Le jugement ne caractérise ni espionnage, ni sabotage, ni transmission de renseignements militaires à la Russie. Il retient comme acte de trahison la rédaction, la traduction et la publication de six articles pour le *World Socialist Web Site*, un média socialiste établi aux États-Unis. Dans ces textes, Bogdan Syrotiuk critique la politique du gouvernement ukrainien et le rôle de l’OTAN, dénonce la réhabilitation de collaborateurs nazis comme Stepan Bandera et appelle à l’unité des travailleurs ukrainiens et russes contre la guerre. Il y condamne pourtant explicitement l’invasion de l’Ukraine par le régime de Vladimir Poutine.
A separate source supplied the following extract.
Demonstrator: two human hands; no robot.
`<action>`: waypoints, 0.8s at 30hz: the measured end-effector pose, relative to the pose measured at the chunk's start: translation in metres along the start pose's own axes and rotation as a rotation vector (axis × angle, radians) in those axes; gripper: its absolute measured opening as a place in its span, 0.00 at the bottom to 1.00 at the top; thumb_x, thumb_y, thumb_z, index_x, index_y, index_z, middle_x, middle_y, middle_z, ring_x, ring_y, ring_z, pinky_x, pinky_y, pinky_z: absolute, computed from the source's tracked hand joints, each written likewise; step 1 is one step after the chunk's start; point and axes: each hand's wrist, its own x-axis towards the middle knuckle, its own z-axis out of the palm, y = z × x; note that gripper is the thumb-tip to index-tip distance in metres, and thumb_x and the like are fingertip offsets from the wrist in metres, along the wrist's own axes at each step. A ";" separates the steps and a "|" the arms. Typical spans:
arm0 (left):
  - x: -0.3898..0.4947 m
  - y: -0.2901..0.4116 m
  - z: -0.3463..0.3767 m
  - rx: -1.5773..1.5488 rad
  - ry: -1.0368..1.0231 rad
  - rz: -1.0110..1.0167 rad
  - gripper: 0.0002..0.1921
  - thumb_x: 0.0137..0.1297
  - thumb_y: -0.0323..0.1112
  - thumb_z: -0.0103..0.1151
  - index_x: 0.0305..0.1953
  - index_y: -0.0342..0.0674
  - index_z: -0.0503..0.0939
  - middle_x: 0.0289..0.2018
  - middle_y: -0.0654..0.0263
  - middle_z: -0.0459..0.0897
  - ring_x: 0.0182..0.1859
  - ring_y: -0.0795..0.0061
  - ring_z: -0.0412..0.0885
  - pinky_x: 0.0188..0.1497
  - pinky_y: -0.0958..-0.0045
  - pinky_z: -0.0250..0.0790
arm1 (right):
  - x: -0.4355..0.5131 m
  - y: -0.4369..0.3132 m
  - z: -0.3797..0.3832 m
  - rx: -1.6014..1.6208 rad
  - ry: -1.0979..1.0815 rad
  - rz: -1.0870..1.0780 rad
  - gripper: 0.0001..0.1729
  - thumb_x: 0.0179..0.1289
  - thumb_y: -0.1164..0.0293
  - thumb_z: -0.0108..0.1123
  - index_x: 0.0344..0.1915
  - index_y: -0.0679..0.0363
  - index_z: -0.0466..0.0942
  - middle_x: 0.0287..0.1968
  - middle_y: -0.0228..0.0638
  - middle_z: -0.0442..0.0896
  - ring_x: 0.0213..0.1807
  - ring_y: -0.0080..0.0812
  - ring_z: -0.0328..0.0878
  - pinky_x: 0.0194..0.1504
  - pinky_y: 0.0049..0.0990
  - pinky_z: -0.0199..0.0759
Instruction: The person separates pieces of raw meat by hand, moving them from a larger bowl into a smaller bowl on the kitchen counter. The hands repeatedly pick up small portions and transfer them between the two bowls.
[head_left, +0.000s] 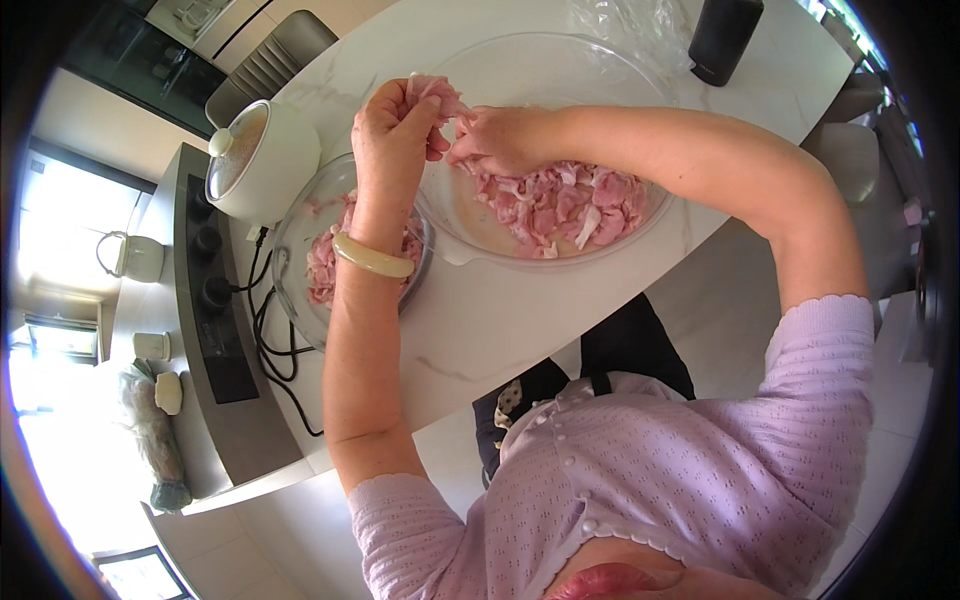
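Pinched between the thumb and fingers of my left hand (397, 124) is a piece of raw meat (439, 96), raised over the left edge of a large clear bowl (555, 46). My right hand (499, 140) is close beside it, fingers curled at the lower end of that piece; its fingertips are partly hidden. Sliced raw meat (566, 206) lies in the near part of the large bowl. A smaller clear bowl (289, 289) with more raw meat (322, 262) stands to the left, partly under my left forearm, which wears a pale bangle (373, 257).
A lidded white pot (277, 161) stands left of the bowls, near black cables (264, 330) and a socket panel (212, 300). A clear plastic bag (630, 34) and a black cylindrical object (725, 37) are at the far side of the marble-patterned table (465, 330).
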 end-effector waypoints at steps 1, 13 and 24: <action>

Ses positions peuvent être discutées ou combattues politiquement. Elles ne peuvent pas être punies par quinze années de prison et assimilées à une trahison envers l’État.
La décision ordonne également la destruction du programme de son organisation, de brochures et d’articles imprimés saisis lors des perquisitions. À la condamnation politique s’ajoute ainsi un acte de censure d’État particulièrement inquiétant.
La France insoumise condamne sans réserve l’invasion russe, défend la souveraineté et l’intégrité territoriale de l’Ukraine ainsi que le droit du peuple ukrainien à la paix. Mais la guerre ne saurait servir de prétexte à l’anéantissement du pluralisme politique. Elle n’autorise pas un gouvernement à transformer toute contestation de sa politique en crime contre l’État.
La France insoumise demande l’annulation de cette condamnation et la libération immédiate de Bogdan Syrotiuk. Elle appelle le gouvernement français et l’Union européenne à sortir de leur silence, à demander des garanties effectives pour la procédure d’appel et à veiller au respect de la liberté d’expression garantie par la Convention européenne des droits de l’homme.
La solidarité avec un peuple agressé n’impose jamais l’alignement sur son gouvernement. Se taire devant une condamnation politique aussi disproportionnée trahirait les principes démocratiques que l’Europe prétend défendre.